§ TO DO:
Go through the data and copy each line where the word "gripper" shows up.

§ STORED DATA:
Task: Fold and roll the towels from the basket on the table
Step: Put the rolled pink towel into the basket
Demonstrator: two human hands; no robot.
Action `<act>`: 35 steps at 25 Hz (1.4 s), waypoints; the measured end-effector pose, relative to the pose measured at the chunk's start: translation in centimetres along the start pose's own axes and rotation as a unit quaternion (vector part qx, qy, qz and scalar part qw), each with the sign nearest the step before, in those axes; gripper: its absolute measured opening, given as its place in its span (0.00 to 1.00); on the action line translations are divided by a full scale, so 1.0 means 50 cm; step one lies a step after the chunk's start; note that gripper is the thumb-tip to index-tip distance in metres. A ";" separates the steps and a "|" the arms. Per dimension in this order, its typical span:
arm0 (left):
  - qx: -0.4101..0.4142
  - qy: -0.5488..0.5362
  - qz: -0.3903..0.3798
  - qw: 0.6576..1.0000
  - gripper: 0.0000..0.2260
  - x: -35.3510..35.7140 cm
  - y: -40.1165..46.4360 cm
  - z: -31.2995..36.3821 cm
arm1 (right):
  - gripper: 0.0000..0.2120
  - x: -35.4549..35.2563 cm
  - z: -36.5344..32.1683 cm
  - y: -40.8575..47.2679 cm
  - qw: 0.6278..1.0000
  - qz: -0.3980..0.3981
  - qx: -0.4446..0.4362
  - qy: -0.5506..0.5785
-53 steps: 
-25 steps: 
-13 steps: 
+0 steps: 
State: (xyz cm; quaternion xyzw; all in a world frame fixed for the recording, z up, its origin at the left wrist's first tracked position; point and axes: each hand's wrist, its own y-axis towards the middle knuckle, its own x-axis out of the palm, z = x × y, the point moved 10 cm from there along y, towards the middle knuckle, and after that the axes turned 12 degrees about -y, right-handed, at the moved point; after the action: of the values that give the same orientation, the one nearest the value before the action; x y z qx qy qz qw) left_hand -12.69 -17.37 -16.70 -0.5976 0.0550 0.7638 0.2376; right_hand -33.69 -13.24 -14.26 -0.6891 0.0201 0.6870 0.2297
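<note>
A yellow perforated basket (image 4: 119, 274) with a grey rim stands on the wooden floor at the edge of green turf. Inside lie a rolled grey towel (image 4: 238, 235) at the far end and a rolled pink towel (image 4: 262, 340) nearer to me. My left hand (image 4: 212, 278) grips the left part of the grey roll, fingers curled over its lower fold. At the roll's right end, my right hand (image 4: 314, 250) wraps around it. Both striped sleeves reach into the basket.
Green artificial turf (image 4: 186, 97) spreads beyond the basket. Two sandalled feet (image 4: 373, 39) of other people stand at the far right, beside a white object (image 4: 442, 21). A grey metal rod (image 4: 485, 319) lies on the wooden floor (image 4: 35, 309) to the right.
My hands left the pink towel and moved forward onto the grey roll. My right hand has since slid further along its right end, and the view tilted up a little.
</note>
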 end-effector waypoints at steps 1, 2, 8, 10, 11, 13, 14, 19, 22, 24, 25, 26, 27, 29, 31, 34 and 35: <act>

§ RESULT OF THE EXERCISE:
Action `<act>`: 35 steps at 25 Hz (1.4 s), waypoints; the measured end-effector pose, relative to the pose measured at the chunk's start: translation in centimetres along the start pose's own axes and rotation as a unit quaternion (vector part qx, qy, qz and scalar part qw), each with the sign nearest the step before, in those axes; gripper: its absolute measured opening, given as its place in its span (0.00 to 1.00); on the action line translations are divided by a full scale, so 1.0 means 50 cm; step one lies a step after the chunk's start; note that gripper is the thumb-tip to index-tip distance in metres. A ";" separates the steps and a "|" the arms. Per dimension in this order, its typical span:
  - gripper: 0.0000..0.2260
  - gripper: 0.0000..0.2120

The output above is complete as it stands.